### Work order
Each line below from the line with "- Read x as" to the line with "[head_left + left" must be copied exactly, including those two, and no picture may appear in the copy.

*** Material supplied ***

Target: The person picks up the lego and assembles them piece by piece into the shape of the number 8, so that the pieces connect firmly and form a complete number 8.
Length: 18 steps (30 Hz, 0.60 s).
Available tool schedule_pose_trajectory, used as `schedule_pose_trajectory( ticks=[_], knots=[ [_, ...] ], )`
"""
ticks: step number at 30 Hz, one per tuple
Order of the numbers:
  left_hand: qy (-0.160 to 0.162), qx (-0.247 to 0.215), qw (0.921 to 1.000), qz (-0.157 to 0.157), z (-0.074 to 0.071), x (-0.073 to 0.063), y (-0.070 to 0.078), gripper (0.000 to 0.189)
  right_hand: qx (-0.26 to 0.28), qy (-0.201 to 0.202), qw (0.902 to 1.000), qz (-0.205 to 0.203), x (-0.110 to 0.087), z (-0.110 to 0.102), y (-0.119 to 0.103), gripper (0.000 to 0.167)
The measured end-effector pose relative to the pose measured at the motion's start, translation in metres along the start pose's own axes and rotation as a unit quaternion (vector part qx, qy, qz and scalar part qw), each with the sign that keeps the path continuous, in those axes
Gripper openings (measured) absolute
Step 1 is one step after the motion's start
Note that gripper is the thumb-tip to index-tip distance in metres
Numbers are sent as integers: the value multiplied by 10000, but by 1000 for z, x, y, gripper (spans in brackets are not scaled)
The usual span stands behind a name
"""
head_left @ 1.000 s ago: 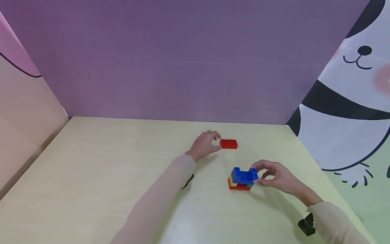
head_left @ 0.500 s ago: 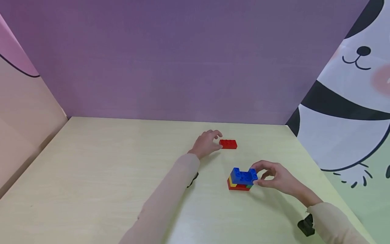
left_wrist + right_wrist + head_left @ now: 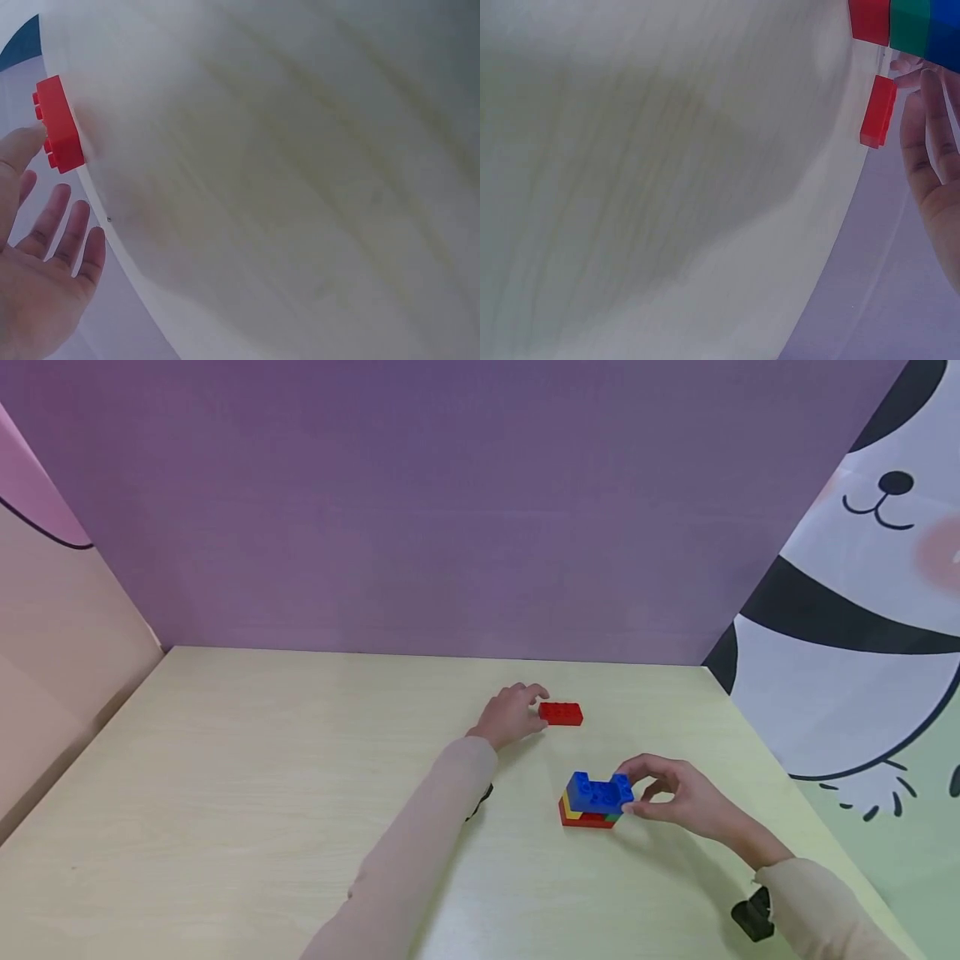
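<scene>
A loose red building brick lies near the table's back edge. My left hand is right at its left end, thumb and fingers spread apart; in the left wrist view the thumb tip overlaps the studded side of the red brick, and whether it touches cannot be made out. Closer to me stands a small stack: a red brick at the bottom, a yellow brick and a green brick between, a notched blue brick on top. My right hand pinches the blue brick's right end.
The pale wooden table ends at a purple wall behind. A panel with a cartoon panda borders the right side. A black wrist device hangs under my right sleeve.
My left hand has edged slightly right, closer around the loose red brick's left end. The right hand and the stack have stayed in place.
</scene>
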State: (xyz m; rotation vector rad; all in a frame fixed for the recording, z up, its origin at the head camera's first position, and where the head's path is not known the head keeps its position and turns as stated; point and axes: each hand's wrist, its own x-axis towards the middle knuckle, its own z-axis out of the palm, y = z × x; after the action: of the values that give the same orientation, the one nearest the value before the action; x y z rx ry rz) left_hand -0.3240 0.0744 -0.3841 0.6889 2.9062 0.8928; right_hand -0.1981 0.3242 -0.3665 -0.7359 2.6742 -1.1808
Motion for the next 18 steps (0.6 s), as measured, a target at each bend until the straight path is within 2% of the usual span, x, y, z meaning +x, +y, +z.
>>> schedule_pose_trajectory(
  ticks=[9,18],
  knots=[
    [-160,246,9996,-20,4,2,-1,46,-47,-8,10000,36,-1,0,0,38],
    [-384,347,9986,-91,0,0,4,50,-42,-22,10000,58,-1,0,-2,37]
  ],
)
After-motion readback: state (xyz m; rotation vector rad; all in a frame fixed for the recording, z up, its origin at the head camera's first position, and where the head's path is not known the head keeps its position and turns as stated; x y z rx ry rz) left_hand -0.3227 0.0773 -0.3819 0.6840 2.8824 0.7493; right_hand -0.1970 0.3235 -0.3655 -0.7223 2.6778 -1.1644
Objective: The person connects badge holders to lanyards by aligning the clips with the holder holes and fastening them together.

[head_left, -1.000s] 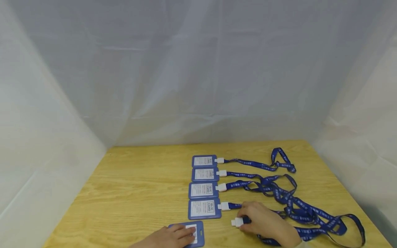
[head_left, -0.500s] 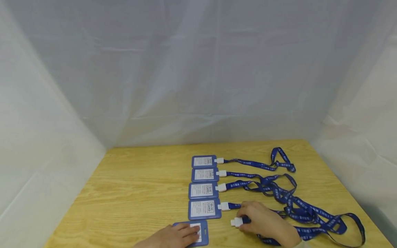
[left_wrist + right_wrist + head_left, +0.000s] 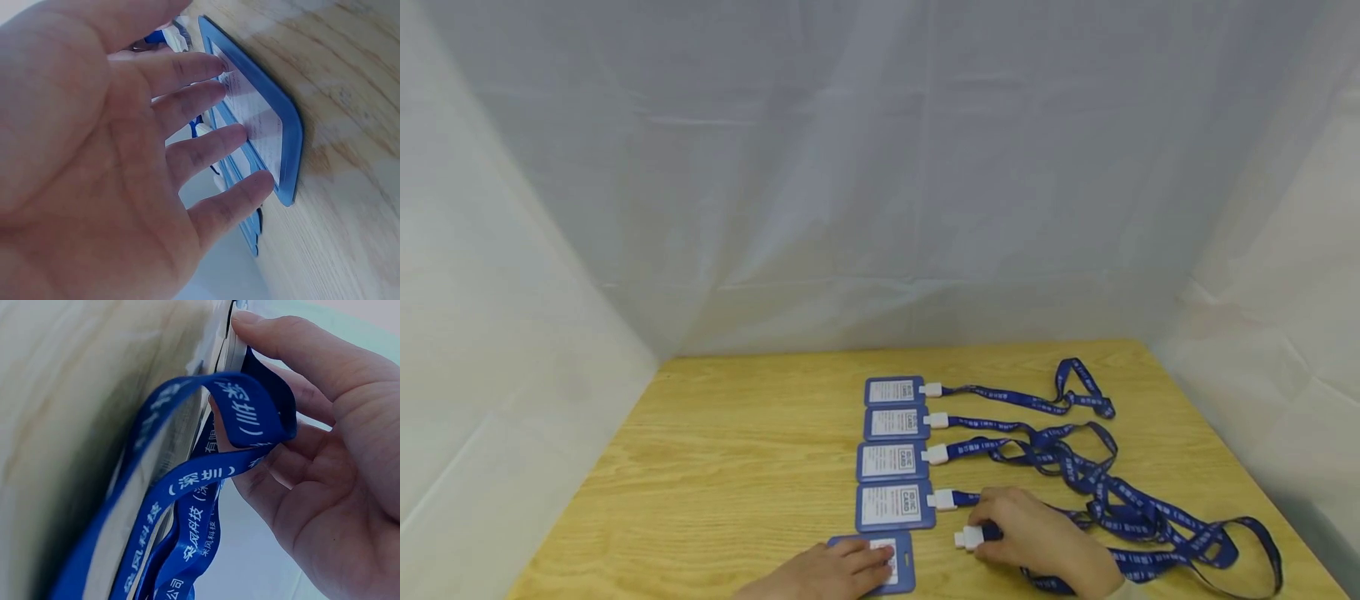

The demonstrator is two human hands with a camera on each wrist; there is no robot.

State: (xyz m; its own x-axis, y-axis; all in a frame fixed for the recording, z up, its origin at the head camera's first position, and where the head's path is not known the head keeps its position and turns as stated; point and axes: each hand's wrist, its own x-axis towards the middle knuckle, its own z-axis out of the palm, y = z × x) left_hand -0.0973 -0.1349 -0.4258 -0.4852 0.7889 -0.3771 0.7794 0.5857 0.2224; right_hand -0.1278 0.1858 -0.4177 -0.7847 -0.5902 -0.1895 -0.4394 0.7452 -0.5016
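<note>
Near the front edge, a blue badge holder [image 3: 906, 577] with a white card lies flat on the table. The left hand [image 3: 831, 573] rests on it from the left; in the left wrist view its straight fingertips touch the card face of the badge holder [image 3: 289, 134]. Part of the card is hidden under those fingers. To the right, the right hand [image 3: 1037, 537] pinches a blue lanyard at its white clip [image 3: 972, 538], whose narrow end points left toward the holder's slot, with a gap between them. Printed lanyard strap [image 3: 206, 481] loops beside the right hand in its wrist view.
Several blue badge holders [image 3: 895, 507] stand in a column beyond the left hand, each attached by a white clip to a lanyard. Their straps [image 3: 1123, 500] tangle across the right side of the wooden table [image 3: 715, 467]. White sheeting [image 3: 820, 183] encloses the back and sides.
The left hand has slid the badge holder to the right, nearer the white clip. The right hand has shifted very slightly left with the clip; the other holders have stayed put.
</note>
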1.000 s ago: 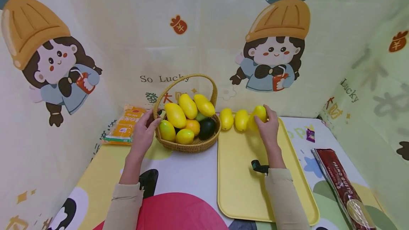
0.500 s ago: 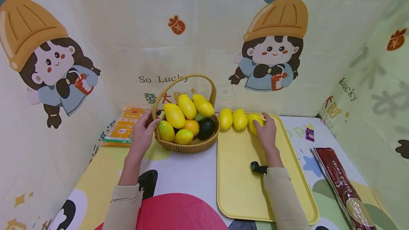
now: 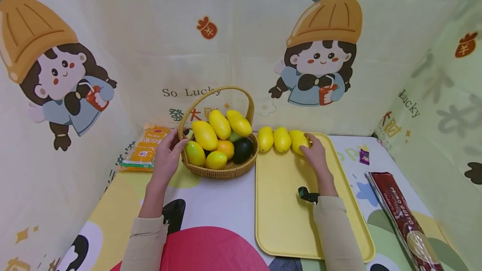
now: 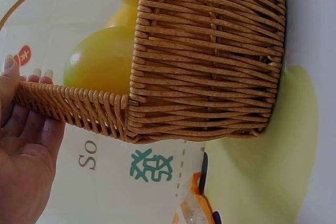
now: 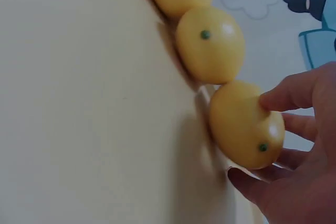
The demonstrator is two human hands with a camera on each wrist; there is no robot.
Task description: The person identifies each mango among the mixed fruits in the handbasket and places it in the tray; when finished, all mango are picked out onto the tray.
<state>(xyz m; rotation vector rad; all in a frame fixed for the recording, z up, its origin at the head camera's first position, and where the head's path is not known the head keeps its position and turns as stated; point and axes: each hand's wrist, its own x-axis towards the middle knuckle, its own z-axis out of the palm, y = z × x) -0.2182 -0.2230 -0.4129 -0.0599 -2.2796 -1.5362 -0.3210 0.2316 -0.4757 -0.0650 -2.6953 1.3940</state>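
Observation:
A wicker basket (image 3: 220, 174) stands left of the yellow tray (image 3: 282, 204). Yellow mangoes (image 3: 205, 135) are piled in it with an orange (image 3: 225, 149) and a dark avocado-like fruit (image 3: 242, 150). My left hand (image 3: 167, 156) grips the base of the basket's handle, thumb on one side and fingers on the other, as the left wrist view shows. Along the tray's far edge three mangoes lie in a row. My right hand (image 3: 315, 154) holds the rightmost mango (image 5: 236, 124), thumb on its near upper side and fingers behind; it touches the middle mango (image 5: 210, 45).
Behind the left hand lies an orange bag of grain (image 3: 144, 149). To the tray's right are a small purple packet (image 3: 364, 157) and a long dark-red spaghetti pack (image 3: 404, 221). A printed cloth wall (image 3: 241, 53) rises directly behind the basket and tray.
My right hand has lowered the third mango onto the tray's far edge and brought it leftward against the row. The left hand stays on the basket handle.

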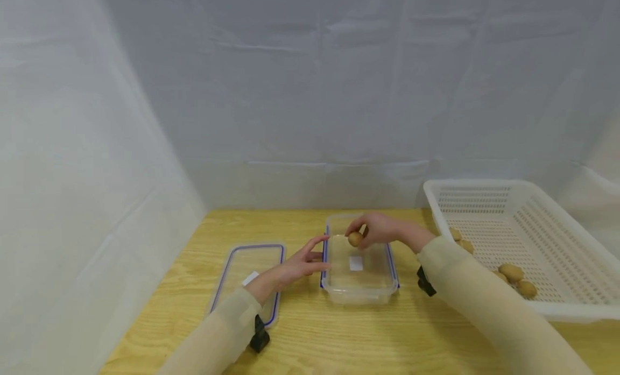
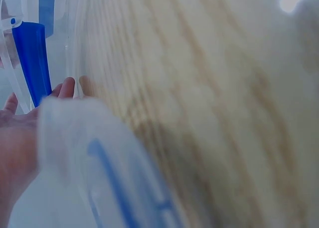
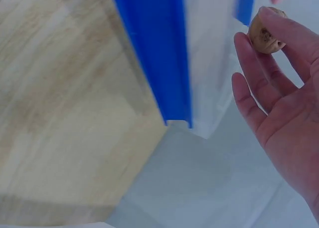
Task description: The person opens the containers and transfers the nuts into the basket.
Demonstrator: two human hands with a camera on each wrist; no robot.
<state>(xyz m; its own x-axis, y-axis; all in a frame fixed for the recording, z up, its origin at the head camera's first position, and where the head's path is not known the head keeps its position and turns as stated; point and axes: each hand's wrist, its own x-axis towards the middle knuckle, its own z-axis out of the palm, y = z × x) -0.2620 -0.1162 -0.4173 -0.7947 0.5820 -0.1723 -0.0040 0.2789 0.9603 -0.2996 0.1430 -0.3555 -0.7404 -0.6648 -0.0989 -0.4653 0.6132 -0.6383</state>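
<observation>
My right hand (image 1: 380, 228) pinches a small potato (image 1: 355, 239) between thumb and fingertips, over the clear plastic container (image 1: 360, 297). In the right wrist view the potato (image 3: 266, 32) shows a dark spot, and a blue latch (image 3: 159, 53) runs along the container's side. With fingers spread, my left hand (image 1: 296, 268) reaches to the container's left side, fingertips right at its rim. A blue latch (image 2: 32, 63) stands just beyond those fingers in the left wrist view. A white label (image 1: 356, 263) shows through the container.
Partly under my left forearm lies a clear lid (image 1: 254, 256) with a blue seal. On the right stands a white perforated basket (image 1: 477, 184) with several potatoes (image 1: 511, 272). White sheeting (image 1: 310, 122) hangs behind the wooden table (image 1: 310, 342).
</observation>
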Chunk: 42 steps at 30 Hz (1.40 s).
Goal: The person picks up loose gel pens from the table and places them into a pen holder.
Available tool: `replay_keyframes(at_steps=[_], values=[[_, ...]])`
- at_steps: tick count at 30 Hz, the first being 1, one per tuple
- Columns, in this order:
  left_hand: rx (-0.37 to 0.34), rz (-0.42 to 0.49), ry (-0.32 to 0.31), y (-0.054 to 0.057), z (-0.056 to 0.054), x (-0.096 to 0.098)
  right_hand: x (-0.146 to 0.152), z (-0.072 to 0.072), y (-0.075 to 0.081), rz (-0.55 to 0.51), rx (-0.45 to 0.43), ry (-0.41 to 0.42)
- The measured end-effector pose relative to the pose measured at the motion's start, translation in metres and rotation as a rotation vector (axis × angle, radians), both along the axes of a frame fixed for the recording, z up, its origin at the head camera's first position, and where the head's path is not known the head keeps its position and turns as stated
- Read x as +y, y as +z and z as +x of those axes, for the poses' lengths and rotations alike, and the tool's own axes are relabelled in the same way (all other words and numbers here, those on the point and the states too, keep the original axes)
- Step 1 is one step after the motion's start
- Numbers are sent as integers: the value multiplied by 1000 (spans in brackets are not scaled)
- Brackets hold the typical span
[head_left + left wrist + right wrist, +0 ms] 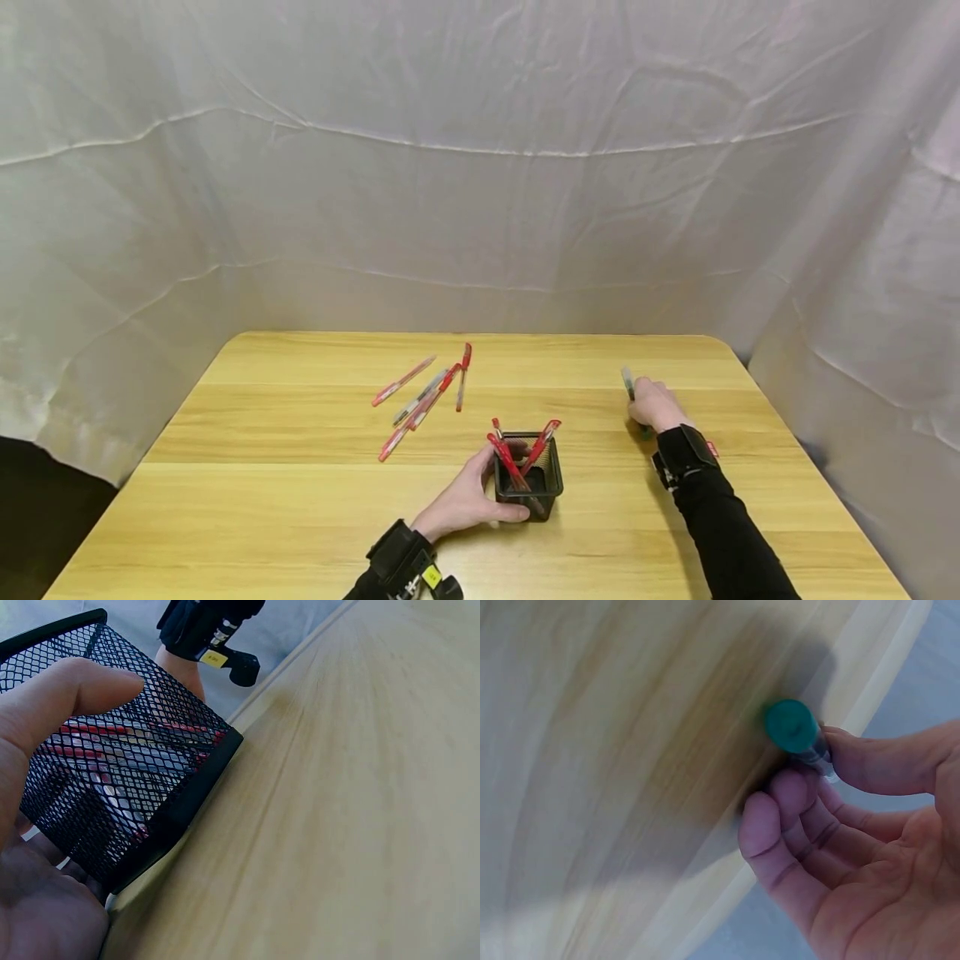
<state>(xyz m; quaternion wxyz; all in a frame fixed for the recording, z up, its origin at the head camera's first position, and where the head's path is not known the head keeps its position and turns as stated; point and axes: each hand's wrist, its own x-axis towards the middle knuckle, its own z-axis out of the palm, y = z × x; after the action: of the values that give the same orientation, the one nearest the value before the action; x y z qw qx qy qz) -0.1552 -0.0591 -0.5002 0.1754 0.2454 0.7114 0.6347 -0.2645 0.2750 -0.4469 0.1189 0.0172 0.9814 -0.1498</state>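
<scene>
My left hand (pixel 468 497) grips a black mesh pen holder (pixel 556 483) standing on the table, thumb along the near side and fingers round the far side. Several red-capped pens (pixel 505 455) lean inside it; in the left wrist view their barrels show through the mesh (pixel 176 690). Over at the right, my right hand (pixel 657 403) pinches a clear-barrelled pen (pixel 627 382) with a green end. The right wrist view shows that round green end (pixel 790 726) toward the camera, the thumb against the barrel and the fingers curled below, close over the tabletop.
Several loose pens, mostly red or pink with a grey one (pixel 420 398) among them, lie crossed on the table (pixel 262 467) left of the holder. A small red piece (pixel 712 450) shows beside my right wrist. Pale curtains (pixel 480 208) hang behind the table.
</scene>
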Motion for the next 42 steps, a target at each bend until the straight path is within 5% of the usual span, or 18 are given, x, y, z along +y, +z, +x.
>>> replay_keyframes(at_steps=[9,28,42], values=[[6,-6,2,0,0,0,-5,8,-1,-31,8,-17],[25,2,-1,-1,-1,0,-8,29,0,-204,174,-18],[18,-1,3,0,0,0,-30,54,14,-403,421,-32]])
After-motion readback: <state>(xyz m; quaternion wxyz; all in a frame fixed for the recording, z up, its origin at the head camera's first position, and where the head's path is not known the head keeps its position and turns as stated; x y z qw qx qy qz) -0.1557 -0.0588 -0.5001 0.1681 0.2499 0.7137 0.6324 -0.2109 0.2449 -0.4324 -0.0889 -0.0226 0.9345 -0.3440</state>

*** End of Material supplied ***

### Answer area
- Read x as +y, y as +z and z as +x of those axes, for the poses' lengths and rotations alike, and the tool's own axes are relabelled in the same way (all other words and numbers here, those on the point and the states too, keep the original axes)
- Step 1 is one step after the motion's start
- Numbers are sent as integers: the value multiplied by 1000 (spans in brackets are not scaled)
- Brackets hold the typical span
[head_left + left wrist + right wrist, +0 ms] 

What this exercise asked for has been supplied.